Write out, please, the lines from the beginning of the material to the line with "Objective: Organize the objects", including both ends and nothing else.

[GIVEN DATA]
☆ ☆ ☆ ☆
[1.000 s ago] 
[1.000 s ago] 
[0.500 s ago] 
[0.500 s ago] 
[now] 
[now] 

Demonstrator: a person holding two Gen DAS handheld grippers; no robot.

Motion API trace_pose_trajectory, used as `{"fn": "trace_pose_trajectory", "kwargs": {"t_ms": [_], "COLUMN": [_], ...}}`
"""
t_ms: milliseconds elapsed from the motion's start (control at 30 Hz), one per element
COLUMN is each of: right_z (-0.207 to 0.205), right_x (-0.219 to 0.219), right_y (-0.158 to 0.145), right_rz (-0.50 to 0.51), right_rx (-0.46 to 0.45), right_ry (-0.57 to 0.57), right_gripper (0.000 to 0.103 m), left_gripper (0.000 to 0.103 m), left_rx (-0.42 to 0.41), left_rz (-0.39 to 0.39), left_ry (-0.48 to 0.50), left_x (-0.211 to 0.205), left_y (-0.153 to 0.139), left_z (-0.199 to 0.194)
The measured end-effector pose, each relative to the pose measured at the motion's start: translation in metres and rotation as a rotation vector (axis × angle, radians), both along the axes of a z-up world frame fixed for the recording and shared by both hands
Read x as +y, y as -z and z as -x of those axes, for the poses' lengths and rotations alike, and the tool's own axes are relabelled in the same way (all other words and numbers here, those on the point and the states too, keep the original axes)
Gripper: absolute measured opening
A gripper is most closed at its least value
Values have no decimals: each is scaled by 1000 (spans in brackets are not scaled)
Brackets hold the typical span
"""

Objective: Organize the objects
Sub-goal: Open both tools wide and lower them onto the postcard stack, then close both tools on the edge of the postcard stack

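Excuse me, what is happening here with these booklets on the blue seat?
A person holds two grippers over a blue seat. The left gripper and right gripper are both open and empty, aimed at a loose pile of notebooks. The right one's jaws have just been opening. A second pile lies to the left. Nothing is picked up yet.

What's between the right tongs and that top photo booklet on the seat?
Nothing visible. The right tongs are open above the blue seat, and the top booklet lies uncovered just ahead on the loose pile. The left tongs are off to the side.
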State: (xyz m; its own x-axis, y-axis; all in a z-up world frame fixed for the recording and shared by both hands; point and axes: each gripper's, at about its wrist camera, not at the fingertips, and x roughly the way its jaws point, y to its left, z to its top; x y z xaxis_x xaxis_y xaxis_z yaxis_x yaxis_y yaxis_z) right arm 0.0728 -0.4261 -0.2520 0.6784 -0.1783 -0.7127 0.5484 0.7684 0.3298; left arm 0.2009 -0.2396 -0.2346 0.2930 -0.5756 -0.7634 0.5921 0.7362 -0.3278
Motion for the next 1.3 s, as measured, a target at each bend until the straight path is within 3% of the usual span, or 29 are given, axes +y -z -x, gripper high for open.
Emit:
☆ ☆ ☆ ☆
[RESPONSE TO THE EXERCISE]
[1.000 s ago] 
[1.000 s ago] 
[0.500 s ago] 
[0.500 s ago] 
[now] 
[now] 

Demonstrator: a person holding two Gen DAS handheld grippers; no robot.

Motion API trace_pose_trajectory, used as `{"fn": "trace_pose_trajectory", "kwargs": {"t_ms": [_], "COLUMN": [_], ...}}`
"""
t_ms: milliseconds elapsed from the motion's start (control at 30 Hz), one per element
COLUMN is each of: right_z (-0.207 to 0.205), right_x (-0.219 to 0.219), right_y (-0.158 to 0.145), right_rz (-0.50 to 0.51), right_rx (-0.46 to 0.45), right_ry (-0.57 to 0.57), right_gripper (0.000 to 0.103 m), left_gripper (0.000 to 0.103 m), left_rx (-0.42 to 0.41), left_rz (-0.39 to 0.39), left_ry (-0.48 to 0.50), left_x (-0.211 to 0.205), left_y (-0.153 to 0.139), left_z (-0.199 to 0.194)
The measured end-effector pose, each relative to the pose measured at the motion's start: translation in metres and rotation as a rotation vector (axis × angle, radians), both along the axes of a z-up world frame fixed for the recording and shared by both hands
Read x as +y, y as -z and z as -x of those axes, for the poses' lengths and rotations alike, and the tool's own axes are relabelled in the same way (all other words and numbers here, those on the point and the states too, keep the original axes)
Gripper: absolute measured opening
A gripper is most closed at its least value
Values have no decimals: each is scaled by 1000 (spans in brackets are not scaled)
Brackets hold the typical span
"""

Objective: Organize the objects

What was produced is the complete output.